Das Internet mit seinen Foren und Netzwerken bietet für Menschen mit einer geistigen Krankheit einen Ort, an dem sie sich leichter öffnen können, da Schuldgefühle oder die Angst vor den Reaktionen der Angehörigen es ihnen im realen Leben erschweren. Professor Doktor Christoph Straub, Vorstandsvorsitzender der BARMER, sieht für die Gruppe der jungen Erwachsenen Vorteile in diesem Bereich: „Häufig meiden Betroffene aus Scham den Gang zum Arzt. Ein großes Potenzial sehen wir daher in Online-Angeboten, vor allem, wenn sie anonym sind und den Nutzungsgewohnheiten der Generation Smartphone entgegenkommen.“
In den letzten Jahren haben sich Aktionen wie der Mental Health Month im Mai oder die Mental Illness Awareness Week im Oktober auf sozialen Netzwerken als Möglichkeit herausgebildet, Aufmerksamkeit auf das Thema mentale Gesundheit zu lenken und Menschen zu inspirieren, ihre Geschichte mit anderen zu teilen. Dabei ist eine grüne Schleife das Symbol für Solidarität. Am 10. Oktober 2018 findet zudem der Welttag der Seelischen Gesundheit statt, der dieses Jahr von der WHO unter das Motto „Young People and Mental Health in a Changing World“ gesetzt wurde und sich damit besonders um die Gesundheit junger Menschen drehen wird. Auch hier in Deutschland findet dazu eine Aktionswoche mit vielen Angeboten rund um das Thema mentale Gesundheit statt. Ein Aufruf des Aktionsbündnisses Seelische Gesundheit soll dabei Organisationen und Initiativen in ganz Deutschland zur Teilnahme bewegen.

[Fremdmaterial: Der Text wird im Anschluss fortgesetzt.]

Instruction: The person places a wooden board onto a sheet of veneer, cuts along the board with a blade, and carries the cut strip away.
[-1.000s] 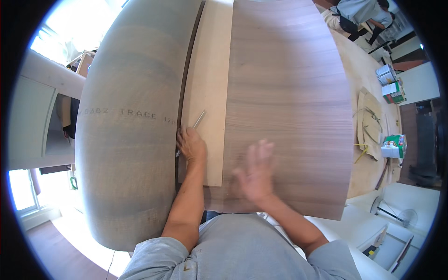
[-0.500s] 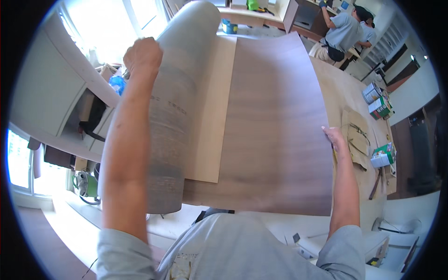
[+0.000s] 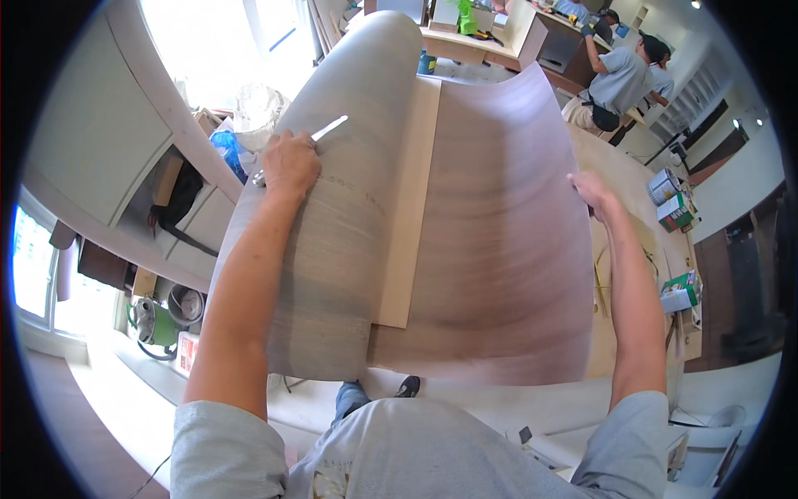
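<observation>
A large roll of greyish-brown veneer sheet (image 3: pixel 332 274) lies lengthwise on the bench, its free part (image 3: pixel 499 241) spread to the right with a brown, wood-like face. My left hand (image 3: pixel 291 163) rests on top of the roll, closed around a slim utility knife (image 3: pixel 330 128) whose pale, blade-like end points away to the right. My right hand (image 3: pixel 593 193) grips the sheet's right edge, which curls upward off the bench. Between roll and spread sheet lies a narrow pale wood board (image 3: pixel 413 224); the roll hides its left side.
Paint cans (image 3: pixel 662 187) and green-and-white tins (image 3: pixel 682 293) stand along the bench's right side (image 3: pixel 619 158). A green vacuum-like machine (image 3: pixel 155 323) sits at lower left, below white cabinets (image 3: pixel 91 141). Co-workers (image 3: pixel 615 79) stand at the far right by wooden cabinet frames (image 3: pixel 519 37).
My left hand has come down and right onto the roll, and the knife now shows. The roll has shifted right. My right hand has moved farther away, lifting the sheet's edge into a curl.
</observation>
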The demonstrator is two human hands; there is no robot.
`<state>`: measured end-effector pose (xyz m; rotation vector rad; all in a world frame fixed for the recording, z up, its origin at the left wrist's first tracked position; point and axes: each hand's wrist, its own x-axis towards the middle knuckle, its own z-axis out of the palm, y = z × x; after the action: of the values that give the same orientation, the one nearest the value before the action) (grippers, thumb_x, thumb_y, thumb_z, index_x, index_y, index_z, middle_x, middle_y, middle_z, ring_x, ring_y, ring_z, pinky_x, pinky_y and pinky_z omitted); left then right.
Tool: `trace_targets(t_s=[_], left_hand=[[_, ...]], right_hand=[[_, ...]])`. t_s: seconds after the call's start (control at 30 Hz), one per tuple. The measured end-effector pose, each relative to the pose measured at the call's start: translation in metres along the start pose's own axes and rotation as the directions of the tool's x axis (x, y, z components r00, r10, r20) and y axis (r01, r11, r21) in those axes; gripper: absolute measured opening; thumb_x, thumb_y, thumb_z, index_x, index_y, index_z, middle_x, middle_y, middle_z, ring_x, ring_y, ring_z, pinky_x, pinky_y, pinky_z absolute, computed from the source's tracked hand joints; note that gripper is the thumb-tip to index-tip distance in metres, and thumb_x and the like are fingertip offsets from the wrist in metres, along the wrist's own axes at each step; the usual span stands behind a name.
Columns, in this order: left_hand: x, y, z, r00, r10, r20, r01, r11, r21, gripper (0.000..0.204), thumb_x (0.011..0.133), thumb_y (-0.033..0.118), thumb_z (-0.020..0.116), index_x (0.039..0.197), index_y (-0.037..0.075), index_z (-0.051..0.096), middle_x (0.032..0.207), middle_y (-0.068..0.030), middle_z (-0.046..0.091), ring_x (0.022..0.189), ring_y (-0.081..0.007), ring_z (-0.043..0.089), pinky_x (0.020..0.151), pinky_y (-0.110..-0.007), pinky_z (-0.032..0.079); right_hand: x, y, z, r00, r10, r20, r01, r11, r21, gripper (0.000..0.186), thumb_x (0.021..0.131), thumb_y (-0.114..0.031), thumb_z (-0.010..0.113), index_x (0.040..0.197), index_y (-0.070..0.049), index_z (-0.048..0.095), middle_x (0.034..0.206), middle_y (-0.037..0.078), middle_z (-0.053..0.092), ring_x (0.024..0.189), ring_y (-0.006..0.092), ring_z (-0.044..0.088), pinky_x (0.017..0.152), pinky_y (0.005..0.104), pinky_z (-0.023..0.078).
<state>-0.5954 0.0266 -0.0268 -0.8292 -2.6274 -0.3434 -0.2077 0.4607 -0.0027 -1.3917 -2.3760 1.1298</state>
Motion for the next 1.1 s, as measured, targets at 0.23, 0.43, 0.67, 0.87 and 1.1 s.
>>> trace_targets(t_s=[0.23,0.43,0.67,0.87,1.1], left_hand=[[0.002,-0.036,-0.012,0.999,-0.033,0.018,0.035,0.992,-0.12,0.027,0.098,0.02,0.056,0.11,0.013,0.079,0.118,-0.0157,0.068,0.119,-0.0357,0.061,0.099,-0.048,0.051],[0.012,-0.083,0.004,0.999,-0.046,0.011,0.047,0.968,-0.248,0.029,0.1,0.02,0.052,0.11,0.01,0.078,0.118,-0.0169,0.068,0.118,-0.0365,0.061,0.095,-0.049,0.052],[0.009,-0.088,0.02,0.993,-0.082,-0.084,0.049,0.938,-0.343,0.026,0.096,0.02,0.057,0.1,0.01,0.081,0.111,-0.0139,0.07,0.109,-0.0348,0.065,0.089,-0.05,0.052],[0.009,-0.085,0.024,0.997,-0.077,-0.015,0.065,0.917,-0.393,0.023,0.096,0.022,0.06,0.101,0.012,0.08,0.114,-0.0094,0.067,0.109,-0.031,0.064,0.088,-0.048,0.051],[0.016,-0.12,0.005,0.993,-0.106,0.041,0.114,0.905,-0.411,0.026,0.098,0.022,0.058,0.106,0.012,0.081,0.119,-0.0125,0.067,0.114,-0.0334,0.064,0.092,-0.048,0.052]], right_hand=[[-0.061,-0.194,0.048,0.995,-0.093,0.046,0.092,0.995,0.038,0.02,0.091,-0.012,0.059,0.092,0.002,0.073,0.082,0.017,0.074,0.068,0.0318,0.076,0.059,0.0521,0.064],[-0.096,-0.333,0.163,0.953,-0.171,0.25,0.254,0.9,-0.353,0.032,0.089,-0.011,0.05,0.075,0.005,0.074,0.081,0.026,0.077,0.067,0.032,0.079,0.061,0.0472,0.066],[-0.136,-0.485,0.31,0.977,-0.045,0.21,0.162,0.796,-0.583,0.039,0.097,-0.009,0.046,0.083,0.007,0.078,0.084,0.018,0.08,0.076,0.0273,0.08,0.07,0.0407,0.067],[-0.14,-0.504,0.35,0.867,-0.116,0.484,0.494,0.324,-0.807,0.034,0.093,-0.012,0.05,0.08,0.006,0.076,0.08,0.022,0.078,0.07,0.031,0.079,0.065,0.0438,0.066],[-0.099,-0.36,0.152,0.948,-0.312,-0.059,0.219,0.776,-0.591,0.04,0.086,-0.022,0.06,0.09,0.017,0.069,0.081,0.027,0.074,0.07,0.0359,0.075,0.063,0.0498,0.059]])
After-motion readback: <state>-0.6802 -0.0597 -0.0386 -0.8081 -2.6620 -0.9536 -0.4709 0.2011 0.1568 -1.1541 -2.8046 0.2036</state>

„Entstigmatisierung der Psychiatrie und Aufklärung über psychische Erkrankungen rettet Leben“, appelliert Professor Andreas Reif. „Psychische Erkrankungen sind häufig. Sie sind ein Teil der Medizin. Man darf keine Unterschiede zu anderen Fachrichtungen machen.“ Das Ziel ist klar: Je mehr Menschen ein Bewusstsein für das Thema entwickeln und je mehr Vorurteile abgebaut werden, desto weniger Stigmatisierung erfahren die Betroffenen und desto höher ist die Chance, dass diese die Hilfe erhalten, die sie benötigen. Dazu können die Medien entscheidend beitragen.